> Input data
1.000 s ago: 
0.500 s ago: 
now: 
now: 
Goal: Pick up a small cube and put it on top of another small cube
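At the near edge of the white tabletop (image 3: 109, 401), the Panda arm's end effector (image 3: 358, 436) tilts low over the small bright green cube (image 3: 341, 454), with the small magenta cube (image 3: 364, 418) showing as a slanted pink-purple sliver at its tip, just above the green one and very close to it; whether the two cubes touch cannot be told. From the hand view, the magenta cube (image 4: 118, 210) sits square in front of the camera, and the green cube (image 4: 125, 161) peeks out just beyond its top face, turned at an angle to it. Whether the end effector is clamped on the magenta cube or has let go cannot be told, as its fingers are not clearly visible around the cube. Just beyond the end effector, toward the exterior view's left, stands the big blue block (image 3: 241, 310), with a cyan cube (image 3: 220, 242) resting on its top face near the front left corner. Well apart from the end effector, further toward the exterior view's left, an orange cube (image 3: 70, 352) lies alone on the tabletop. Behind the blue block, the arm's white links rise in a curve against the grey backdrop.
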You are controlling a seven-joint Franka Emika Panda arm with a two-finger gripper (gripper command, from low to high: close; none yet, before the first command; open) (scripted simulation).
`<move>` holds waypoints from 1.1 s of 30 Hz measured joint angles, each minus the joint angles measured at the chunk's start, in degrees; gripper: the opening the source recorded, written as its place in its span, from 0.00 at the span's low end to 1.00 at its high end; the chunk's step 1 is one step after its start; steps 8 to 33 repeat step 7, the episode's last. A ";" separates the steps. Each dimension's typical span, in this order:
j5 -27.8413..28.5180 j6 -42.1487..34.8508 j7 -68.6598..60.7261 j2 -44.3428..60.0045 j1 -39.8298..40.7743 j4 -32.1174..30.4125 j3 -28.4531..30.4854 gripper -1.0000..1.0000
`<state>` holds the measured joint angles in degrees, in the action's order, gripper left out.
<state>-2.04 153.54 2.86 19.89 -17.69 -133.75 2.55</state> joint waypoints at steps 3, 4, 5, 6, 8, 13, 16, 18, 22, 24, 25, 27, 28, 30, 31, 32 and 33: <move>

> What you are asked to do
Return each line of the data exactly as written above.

> Finished exercise
1.000 s ago: 
0.500 s ago: 
now: 
now: 
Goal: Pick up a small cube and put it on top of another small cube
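At the near edge of the white tabletop (image 3: 109, 401), the Panda arm's end effector (image 3: 358, 436) tilts low over the small bright green cube (image 3: 341, 454), with the small magenta cube (image 3: 364, 418) showing as a slanted pink-purple sliver at its tip, just above the green one and very close to it; whether the two cubes touch cannot be told. From the hand view, the magenta cube (image 4: 118, 210) sits square in front of the camera, and the green cube (image 4: 125, 161) peeks out just beyond its top face, turned at an angle to it. Whether the end effector is clamped on the magenta cube or has let go cannot be told, as its fingers are not clearly visible around the cube. Just beyond the end effector, toward the exterior view's left, stands the big blue block (image 3: 241, 310), with a cyan cube (image 3: 220, 242) resting on its top face near the front left corner. Well apart from the end effector, further toward the exterior view's left, an orange cube (image 3: 70, 352) lies alone on the tabletop. Behind the blue block, the arm's white links rise in a curve against the grey backdrop.
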You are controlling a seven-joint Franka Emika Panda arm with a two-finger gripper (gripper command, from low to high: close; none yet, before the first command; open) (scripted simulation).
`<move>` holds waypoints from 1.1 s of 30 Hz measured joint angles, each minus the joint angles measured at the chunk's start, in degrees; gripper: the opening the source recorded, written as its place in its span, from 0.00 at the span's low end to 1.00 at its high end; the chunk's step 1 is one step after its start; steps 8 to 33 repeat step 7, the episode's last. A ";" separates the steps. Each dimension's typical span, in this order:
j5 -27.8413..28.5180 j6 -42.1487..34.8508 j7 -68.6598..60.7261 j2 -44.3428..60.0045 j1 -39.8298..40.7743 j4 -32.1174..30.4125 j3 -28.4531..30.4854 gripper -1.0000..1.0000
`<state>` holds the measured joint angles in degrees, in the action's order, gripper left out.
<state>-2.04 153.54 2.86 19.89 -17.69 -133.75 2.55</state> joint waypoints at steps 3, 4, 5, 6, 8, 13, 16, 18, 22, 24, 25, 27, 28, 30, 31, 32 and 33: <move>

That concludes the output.